Log Fields


Log fields are containers which hold particular values in the log data, or which act as variables to hold other values. In general, each log entry contains multiple fields, and Sawmill extracts those field values from the log data and populates it into the log fields. The log fields are then processed by log filters, and if the entry is accepted by the filter, they are then copied to database fields to be included into the database. The database fields are then used to generate reports.

For instance, if a log file contains three comma-separated fields per line: date, time, and page, then the log fields would be date, time, and page and any derived fields, like hour_of_day; see below. Log fields can have any names, and the log fields in a profile depends on the log format.

A log field may be either an actual field or a derived field, which is present in each log entry of the file. For instance, the "page" field or the "hostname" fields are actual fields, and a derived field which is not present in log entries, but is derived from the entries which are present, and from other information. Derived fields include fields like "domain description," which is a textual description of the host domain (e.g. "France" for .fr), and is derived from the hostname field, or the "day of week" field, which is derived from the date/time field, or the "operating system" field, which is derived from the user-agent field.

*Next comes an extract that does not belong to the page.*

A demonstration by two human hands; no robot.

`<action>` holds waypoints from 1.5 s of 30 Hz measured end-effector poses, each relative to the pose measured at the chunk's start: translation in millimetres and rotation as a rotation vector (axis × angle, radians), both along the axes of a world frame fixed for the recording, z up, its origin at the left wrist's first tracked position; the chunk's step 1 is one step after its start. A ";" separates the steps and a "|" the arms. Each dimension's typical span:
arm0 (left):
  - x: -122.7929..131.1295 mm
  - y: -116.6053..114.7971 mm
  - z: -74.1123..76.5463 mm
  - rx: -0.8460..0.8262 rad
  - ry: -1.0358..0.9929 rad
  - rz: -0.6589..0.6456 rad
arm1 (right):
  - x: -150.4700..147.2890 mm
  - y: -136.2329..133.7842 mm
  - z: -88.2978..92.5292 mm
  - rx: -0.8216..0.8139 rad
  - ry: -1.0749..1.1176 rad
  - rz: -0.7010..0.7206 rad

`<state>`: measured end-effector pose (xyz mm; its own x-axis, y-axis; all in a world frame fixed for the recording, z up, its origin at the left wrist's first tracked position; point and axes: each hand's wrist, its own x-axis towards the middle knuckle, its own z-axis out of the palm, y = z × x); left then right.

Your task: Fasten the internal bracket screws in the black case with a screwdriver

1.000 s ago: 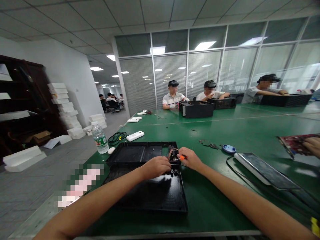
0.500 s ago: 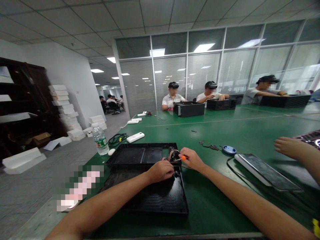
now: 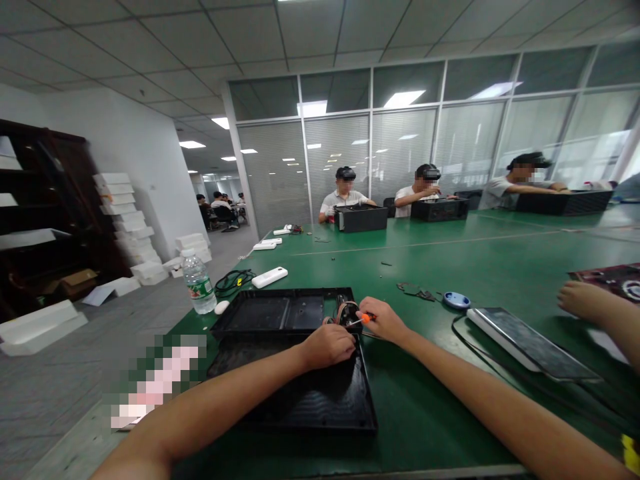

Derived fields are present when the fields they get their value from are present; they are created automatically when their source fields are created. See below for more information about specific derived fields.

For actual fields which are not derived, you can specify a number of parameters. Here is an example node describing a "page" field of a web log.

      page = {
        type = "page"
        index = "5"
        subindex = "2"
        hierarchy_dividers = "/"
        leading_divider = true
        left_to_right = true
        label = "$lang_stats.field_labels.page"
      } # page

The possible parameters (subnodes) are as follows:

  1. name: The name of this field. This is the name of the node which describes the field; i.e., it is the part before the first equal sign (=). In the example above, this is page. This is the internal name, which is used in command lines and advanced expressions.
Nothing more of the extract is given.